• TASK TO CARRY OUT: All lines from the line containing "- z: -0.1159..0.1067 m" up to and including the last line of the listing below should be echoed exactly; no other lines belong in the response.

• DATA FOR ANALYSIS:
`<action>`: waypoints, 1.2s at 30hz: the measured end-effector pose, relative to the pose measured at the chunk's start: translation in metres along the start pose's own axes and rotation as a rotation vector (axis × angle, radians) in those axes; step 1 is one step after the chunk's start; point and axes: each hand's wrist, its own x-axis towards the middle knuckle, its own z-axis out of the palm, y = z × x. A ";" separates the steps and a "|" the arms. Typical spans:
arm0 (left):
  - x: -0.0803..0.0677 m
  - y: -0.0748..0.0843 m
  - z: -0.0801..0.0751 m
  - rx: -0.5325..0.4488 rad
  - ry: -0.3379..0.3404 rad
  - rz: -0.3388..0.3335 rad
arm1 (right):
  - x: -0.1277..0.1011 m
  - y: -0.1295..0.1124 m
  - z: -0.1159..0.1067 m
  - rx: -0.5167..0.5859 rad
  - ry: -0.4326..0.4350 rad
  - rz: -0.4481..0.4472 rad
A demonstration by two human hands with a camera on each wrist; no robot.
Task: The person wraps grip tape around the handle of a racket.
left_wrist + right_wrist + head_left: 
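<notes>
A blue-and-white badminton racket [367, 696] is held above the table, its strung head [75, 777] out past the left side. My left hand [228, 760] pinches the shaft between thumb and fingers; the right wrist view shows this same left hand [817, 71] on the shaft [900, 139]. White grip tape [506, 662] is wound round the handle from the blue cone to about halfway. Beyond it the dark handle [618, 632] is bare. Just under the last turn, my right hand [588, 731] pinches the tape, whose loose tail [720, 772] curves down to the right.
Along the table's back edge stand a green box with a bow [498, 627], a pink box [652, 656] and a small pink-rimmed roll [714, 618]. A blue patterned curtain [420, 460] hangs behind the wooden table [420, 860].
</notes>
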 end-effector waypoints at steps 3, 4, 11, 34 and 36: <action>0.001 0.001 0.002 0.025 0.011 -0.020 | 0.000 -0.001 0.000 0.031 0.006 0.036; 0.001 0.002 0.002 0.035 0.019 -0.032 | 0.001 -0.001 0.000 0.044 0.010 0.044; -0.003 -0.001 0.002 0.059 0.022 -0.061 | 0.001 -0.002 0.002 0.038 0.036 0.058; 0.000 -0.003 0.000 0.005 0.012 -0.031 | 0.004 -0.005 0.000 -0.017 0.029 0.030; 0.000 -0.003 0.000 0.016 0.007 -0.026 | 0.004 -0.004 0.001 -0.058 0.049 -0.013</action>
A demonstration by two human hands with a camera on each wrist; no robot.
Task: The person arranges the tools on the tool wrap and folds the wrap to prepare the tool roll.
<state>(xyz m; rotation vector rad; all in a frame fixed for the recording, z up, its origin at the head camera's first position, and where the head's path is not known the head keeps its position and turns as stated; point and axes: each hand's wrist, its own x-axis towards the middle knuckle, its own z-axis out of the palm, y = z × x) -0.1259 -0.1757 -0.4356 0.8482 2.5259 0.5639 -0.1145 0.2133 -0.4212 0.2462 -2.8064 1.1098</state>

• RESULT OF THE TASK:
  - z: -0.1159..0.1067 m
  - rx: -0.5167..0.5859 rad
  - ry: -0.4326..0.4350 rad
  - rz: -0.4481..0.4472 rad
A demonstration by two human hands with a camera on each wrist; no robot.
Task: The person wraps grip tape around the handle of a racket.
left_wrist + right_wrist + head_left: 
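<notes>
A blue-and-white badminton racket [367, 696] is held above the table, its strung head [75, 777] out past the left side. My left hand [228, 760] pinches the shaft between thumb and fingers; the right wrist view shows this same left hand [817, 71] on the shaft [900, 139]. White grip tape [506, 662] is wound round the handle from the blue cone to about halfway. Beyond it the dark handle [618, 632] is bare. Just under the last turn, my right hand [588, 731] pinches the tape, whose loose tail [720, 772] curves down to the right.
Along the table's back edge stand a green box with a bow [498, 627], a pink box [652, 656] and a small pink-rimmed roll [714, 618]. A blue patterned curtain [420, 460] hangs behind the wooden table [420, 860].
</notes>
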 end-effector waypoints at steps 3, 4, 11, 34 and 36: <action>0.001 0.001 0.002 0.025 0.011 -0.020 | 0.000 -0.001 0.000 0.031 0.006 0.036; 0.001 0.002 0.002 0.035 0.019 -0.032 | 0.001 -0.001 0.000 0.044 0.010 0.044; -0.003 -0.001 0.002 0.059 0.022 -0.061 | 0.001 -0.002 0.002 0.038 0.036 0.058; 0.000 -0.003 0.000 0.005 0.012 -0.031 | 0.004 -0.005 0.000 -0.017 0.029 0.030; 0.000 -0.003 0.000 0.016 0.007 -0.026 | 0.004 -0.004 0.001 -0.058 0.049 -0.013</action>
A demonstration by two human hands with a camera on each wrist; no robot.
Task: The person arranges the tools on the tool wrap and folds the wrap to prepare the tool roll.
<state>(xyz m; rotation vector rad; all in a frame fixed for the recording, z up, its origin at the head camera's first position, and where the head's path is not known the head keeps its position and turns as stated; point and axes: each hand's wrist, its own x-axis towards the middle knuckle, its own z-axis out of the palm, y = z × x) -0.1259 -0.1757 -0.4356 0.8482 2.5259 0.5639 -0.1145 0.2133 -0.4212 0.2462 -2.8064 1.1098</state>

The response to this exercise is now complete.